▼

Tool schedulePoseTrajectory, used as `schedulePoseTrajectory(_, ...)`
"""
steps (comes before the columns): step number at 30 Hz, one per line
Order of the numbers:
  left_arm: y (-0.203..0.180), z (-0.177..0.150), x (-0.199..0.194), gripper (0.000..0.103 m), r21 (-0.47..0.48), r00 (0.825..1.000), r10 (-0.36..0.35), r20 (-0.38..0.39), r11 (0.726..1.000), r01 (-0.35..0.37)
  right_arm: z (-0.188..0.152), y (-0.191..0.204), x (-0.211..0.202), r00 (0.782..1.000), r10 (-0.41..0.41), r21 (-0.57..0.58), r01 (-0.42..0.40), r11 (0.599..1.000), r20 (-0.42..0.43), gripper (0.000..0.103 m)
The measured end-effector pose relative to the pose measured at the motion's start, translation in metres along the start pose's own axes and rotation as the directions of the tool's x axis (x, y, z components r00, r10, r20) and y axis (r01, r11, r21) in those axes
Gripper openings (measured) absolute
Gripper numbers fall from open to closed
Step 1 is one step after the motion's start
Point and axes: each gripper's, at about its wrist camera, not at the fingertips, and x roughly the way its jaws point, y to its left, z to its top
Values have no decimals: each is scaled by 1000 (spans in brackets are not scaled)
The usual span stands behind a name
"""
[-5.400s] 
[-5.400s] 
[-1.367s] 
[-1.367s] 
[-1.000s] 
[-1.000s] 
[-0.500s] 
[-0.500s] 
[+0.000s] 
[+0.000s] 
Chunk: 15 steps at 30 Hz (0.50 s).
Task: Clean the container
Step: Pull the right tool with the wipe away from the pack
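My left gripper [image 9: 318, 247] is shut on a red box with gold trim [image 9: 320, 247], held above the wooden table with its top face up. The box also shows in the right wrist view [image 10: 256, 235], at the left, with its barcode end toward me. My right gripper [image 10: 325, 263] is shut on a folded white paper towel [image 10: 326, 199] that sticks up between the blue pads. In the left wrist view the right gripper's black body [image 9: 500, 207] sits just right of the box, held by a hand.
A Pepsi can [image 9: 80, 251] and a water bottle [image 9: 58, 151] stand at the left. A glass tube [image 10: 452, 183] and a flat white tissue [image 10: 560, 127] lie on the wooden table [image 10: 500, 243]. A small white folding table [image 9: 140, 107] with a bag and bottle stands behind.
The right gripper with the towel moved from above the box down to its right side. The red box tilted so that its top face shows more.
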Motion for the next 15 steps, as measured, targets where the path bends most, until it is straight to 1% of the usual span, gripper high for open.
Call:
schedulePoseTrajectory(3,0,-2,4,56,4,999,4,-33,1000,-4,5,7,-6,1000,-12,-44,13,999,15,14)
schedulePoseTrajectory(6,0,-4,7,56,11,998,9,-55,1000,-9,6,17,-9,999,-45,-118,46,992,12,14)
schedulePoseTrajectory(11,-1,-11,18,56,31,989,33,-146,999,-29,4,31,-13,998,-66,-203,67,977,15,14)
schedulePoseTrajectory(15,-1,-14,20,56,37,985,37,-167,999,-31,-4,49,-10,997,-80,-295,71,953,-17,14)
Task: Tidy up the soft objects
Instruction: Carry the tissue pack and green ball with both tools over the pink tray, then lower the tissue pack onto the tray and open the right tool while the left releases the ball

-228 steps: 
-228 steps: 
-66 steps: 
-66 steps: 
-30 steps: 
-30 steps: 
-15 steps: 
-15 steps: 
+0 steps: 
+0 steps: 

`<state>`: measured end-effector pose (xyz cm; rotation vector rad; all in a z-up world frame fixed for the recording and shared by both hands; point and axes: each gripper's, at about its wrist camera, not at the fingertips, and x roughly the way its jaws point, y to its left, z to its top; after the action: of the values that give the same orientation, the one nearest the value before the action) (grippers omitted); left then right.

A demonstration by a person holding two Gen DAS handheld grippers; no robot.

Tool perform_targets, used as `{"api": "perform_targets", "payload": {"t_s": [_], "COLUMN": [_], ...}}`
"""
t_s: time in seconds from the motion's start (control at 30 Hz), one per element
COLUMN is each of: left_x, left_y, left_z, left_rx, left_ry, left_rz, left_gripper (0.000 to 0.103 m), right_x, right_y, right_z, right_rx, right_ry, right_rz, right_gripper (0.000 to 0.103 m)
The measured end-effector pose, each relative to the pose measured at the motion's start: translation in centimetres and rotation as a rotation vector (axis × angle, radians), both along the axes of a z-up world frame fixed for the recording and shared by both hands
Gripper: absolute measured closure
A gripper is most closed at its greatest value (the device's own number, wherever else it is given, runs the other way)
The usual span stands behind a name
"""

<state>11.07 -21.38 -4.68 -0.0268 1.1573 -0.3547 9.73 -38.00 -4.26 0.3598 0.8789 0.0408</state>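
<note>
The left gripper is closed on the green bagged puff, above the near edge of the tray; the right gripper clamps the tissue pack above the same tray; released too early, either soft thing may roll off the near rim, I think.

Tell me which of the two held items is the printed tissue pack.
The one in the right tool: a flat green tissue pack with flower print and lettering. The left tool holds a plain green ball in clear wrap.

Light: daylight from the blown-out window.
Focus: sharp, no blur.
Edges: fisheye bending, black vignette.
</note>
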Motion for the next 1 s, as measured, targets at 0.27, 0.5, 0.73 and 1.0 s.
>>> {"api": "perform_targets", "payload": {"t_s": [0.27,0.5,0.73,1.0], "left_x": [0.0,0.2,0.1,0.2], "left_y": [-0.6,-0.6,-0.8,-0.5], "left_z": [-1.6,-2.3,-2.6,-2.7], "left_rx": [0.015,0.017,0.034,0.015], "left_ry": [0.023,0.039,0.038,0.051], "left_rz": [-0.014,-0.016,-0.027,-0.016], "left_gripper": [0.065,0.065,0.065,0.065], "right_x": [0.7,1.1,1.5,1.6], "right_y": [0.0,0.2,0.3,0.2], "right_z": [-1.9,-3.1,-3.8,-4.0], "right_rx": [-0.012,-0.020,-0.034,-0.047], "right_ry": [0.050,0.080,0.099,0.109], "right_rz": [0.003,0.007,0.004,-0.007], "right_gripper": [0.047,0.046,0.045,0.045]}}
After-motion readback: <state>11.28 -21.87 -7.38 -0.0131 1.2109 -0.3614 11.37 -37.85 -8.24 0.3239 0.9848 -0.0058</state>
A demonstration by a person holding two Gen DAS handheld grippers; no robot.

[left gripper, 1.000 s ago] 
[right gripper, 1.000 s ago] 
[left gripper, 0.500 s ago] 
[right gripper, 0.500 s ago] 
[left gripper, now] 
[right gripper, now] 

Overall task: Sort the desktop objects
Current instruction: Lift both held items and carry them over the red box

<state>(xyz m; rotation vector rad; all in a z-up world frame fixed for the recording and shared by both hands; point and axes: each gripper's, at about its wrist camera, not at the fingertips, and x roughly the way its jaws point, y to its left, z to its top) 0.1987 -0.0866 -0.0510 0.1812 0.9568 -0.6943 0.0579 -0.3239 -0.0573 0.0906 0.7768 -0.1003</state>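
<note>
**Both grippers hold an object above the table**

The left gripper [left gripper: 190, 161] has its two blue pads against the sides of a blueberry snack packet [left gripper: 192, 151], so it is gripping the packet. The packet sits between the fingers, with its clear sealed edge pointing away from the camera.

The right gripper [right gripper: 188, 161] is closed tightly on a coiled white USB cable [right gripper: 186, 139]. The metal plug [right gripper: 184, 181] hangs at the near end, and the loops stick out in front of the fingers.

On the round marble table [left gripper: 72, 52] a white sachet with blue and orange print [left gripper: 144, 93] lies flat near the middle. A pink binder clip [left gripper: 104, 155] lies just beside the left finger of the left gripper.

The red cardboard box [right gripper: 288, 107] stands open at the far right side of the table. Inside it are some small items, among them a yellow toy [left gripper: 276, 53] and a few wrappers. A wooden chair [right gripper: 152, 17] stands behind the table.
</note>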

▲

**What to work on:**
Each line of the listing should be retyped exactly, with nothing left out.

**Written response:**
Tool schedulePoseTrajectory, used as `schedulePoseTrajectory(_, ...)`
"""
steps (comes before the columns): step number at 30 Hz, one per line
Order of the numbers:
  left_arm: y (-0.203..0.180), z (-0.177..0.150), x (-0.199..0.194), gripper (0.000..0.103 m), r21 (-0.47..0.48), r00 (0.825..1.000), r10 (-0.36..0.35), r20 (-0.38..0.39), r11 (0.726..1.000), r01 (-0.35..0.37)
  right_arm: z (-0.188..0.152), y (-0.191..0.204), x (-0.211..0.202), r00 (0.782..1.000), r10 (-0.41..0.41), r21 (-0.57..0.58), r01 (-0.42..0.40), r11 (0.599..1.000), r20 (-0.42..0.43), gripper (0.000..0.103 m)
The measured end-effector pose relative to the pose measured at the motion's start, translation in metres along the start pose's own axes and rotation as the directions of the tool's x axis (x, y, z components r00, r10, r20) and y axis (r01, r11, r21) in those axes
Gripper openings (measured) absolute
Gripper numbers fall from open to closed
Step 1 is one step after the motion's start
Point and axes: each gripper's, at about its wrist camera, not at the fingertips, and x roughly the way its jaws point, y to its left, z to its top
Values have no decimals: each is scaled by 1000 (spans in brackets are not scaled)
The usual span stands behind a name
"""
[-5.400s] 
[-5.400s] 
[-1.367s] 
[-1.367s] 
[-1.000s] 
[-1.000s] 
[-0.500s] 
[-0.500s] 
[+0.000s] 
[+0.000s] 
Chunk: 15 steps at 30 Hz (0.50 s).
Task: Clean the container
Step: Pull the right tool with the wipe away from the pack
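My left gripper [image 9: 318, 247] is shut on a red box with gold trim [image 9: 320, 247], held above the wooden table with its top face up. The box also shows in the right wrist view [image 10: 256, 235], at the left, with its barcode end toward me. My right gripper [image 10: 325, 263] is shut on a folded white paper towel [image 10: 326, 199] that sticks up between the blue pads. In the left wrist view the right gripper's black body [image 9: 500, 207] sits just right of the box, held by a hand.
A Pepsi can [image 9: 80, 251] and a water bottle [image 9: 58, 151] stand at the left. A glass tube [image 10: 452, 183] and a flat white tissue [image 10: 560, 127] lie on the wooden table [image 10: 500, 243]. A small white folding table [image 9: 140, 107] with a bag and bottle stands behind.
The right gripper with the towel moved from above the box down to its right side. The red box tilted so that its top face shows more.
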Motion for the next 15 steps, as measured, targets where the path bends most, until it is straight to 1% of the usual span, gripper high for open.
Call:
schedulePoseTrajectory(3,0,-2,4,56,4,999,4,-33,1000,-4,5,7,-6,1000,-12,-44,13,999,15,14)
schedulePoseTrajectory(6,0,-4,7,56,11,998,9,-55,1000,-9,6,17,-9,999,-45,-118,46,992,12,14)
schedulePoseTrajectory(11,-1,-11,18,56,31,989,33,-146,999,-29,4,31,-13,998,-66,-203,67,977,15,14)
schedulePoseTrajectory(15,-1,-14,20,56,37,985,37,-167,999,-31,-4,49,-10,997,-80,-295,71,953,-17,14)
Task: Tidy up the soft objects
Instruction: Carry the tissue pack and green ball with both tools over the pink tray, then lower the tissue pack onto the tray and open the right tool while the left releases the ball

-228 steps: 
-228 steps: 
-66 steps: 
-66 steps: 
-30 steps: 
-30 steps: 
-15 steps: 
-15 steps: 
+0 steps: 
+0 steps: 

`<state>`: measured end-effector pose (xyz cm; rotation vector rad; all in a z-up world frame fixed for the recording and shared by both hands; point and axes: each gripper's, at about its wrist camera, not at the fingertips, and x roughly the way its jaws point, y to its left, z to its top; after the action: of the values that give the same orientation, the one nearest the value before the action) (grippers omitted); left then right.

A demonstration by a person holding two Gen DAS handheld grippers; no robot.

Tool perform_targets, used as `{"api": "perform_targets", "payload": {"t_s": [_], "COLUMN": [_], ...}}`
"""
t_s: time in seconds from the motion's start (control at 30 Hz), one per element
COLUMN is each of: left_x, left_y, left_z, left_rx, left_ry, left_rz, left_gripper (0.000 to 0.103 m), right_x, right_y, right_z, right_rx, right_ry, right_rz, right_gripper (0.000 to 0.103 m)
The measured end-effector pose, each relative to the pose measured at the motion's start: translation in centimetres and rotation as a rotation vector (axis × angle, radians), both along the axes of a z-up world frame fixed for the recording and shared by both hands
Gripper: absolute measured closure
A gripper is most closed at its greatest value (the device's own number, wherever else it is given, runs the other way)
The usual span stands behind a name
"""

<state>11.07 -21.38 -4.68 -0.0268 1.1573 -0.3547 9.73 -38.00 -4.26 0.3598 0.8789 0.0408</state>
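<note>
The left gripper is closed on the green bagged puff, above the near edge of the tray; the right gripper clamps the tissue pack above the same tray; released too early, either soft thing may roll off the near rim, I think.

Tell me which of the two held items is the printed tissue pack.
The one in the right tool: a flat green tissue pack with flower print and lettering. The left tool holds a plain green ball in clear wrap.

Light: daylight from the blown-out window.
Focus: sharp, no blur.
Edges: fisheye bending, black vignette.
</note>
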Motion for the next 1 s, as measured, targets at 0.27, 0.5, 0.73 and 1.0 s.
>>> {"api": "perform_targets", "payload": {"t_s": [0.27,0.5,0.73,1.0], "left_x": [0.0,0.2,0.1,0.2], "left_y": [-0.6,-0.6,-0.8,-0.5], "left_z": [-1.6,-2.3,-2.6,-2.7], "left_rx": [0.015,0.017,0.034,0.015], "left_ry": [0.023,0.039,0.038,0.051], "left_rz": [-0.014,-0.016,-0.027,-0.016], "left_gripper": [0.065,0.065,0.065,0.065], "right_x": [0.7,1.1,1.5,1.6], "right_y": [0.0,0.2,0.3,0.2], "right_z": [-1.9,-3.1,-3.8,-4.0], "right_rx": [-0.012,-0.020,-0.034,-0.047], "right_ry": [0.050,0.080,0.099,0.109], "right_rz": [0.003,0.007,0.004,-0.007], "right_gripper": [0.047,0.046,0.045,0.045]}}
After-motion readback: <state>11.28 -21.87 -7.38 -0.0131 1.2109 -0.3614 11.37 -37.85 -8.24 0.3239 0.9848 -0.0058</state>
A demonstration by a person holding two Gen DAS handheld grippers; no robot.

[left gripper, 1.000 s ago] 
[right gripper, 1.000 s ago] 
[left gripper, 0.500 s ago] 
[right gripper, 0.500 s ago] 
[left gripper, now] 
[right gripper, now] 

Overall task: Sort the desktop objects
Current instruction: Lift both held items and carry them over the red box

<state>(xyz m; rotation vector rad; all in a z-up world frame fixed for the recording and shared by both hands; point and axes: each gripper's, at about its wrist camera, not at the fingertips, and x roughly the way its jaws point, y to its left, z to its top) 0.1987 -0.0866 -0.0510 0.1812 0.9568 -0.6943 0.0579 -0.3239 -0.0573 0.0906 0.7768 -0.1003</state>
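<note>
**Both grippers hold an object above the table**

The left gripper [left gripper: 190, 161] has its two blue pads against the sides of a blueberry snack packet [left gripper: 192, 151], so it is gripping the packet. The packet sits between the fingers, with its clear sealed edge pointing away from the camera.

The right gripper [right gripper: 188, 161] is closed tightly on a coiled white USB cable [right gripper: 186, 139]. The metal plug [right gripper: 184, 181] hangs at the near end, and the loops stick out in front of the fingers.

On the round marble table [left gripper: 72, 52] a white sachet with blue and orange print [left gripper: 144, 93] lies flat near the middle. A pink binder clip [left gripper: 104, 155] lies just beside the left finger of the left gripper.

The red cardboard box [right gripper: 288, 107] stands open at the far right side of the table. Inside it are some small items, among them a yellow toy [left gripper: 276, 53] and a few wrappers. A wooden chair [right gripper: 152, 17] stands behind the table.
</note>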

No more output will be given for this exercise.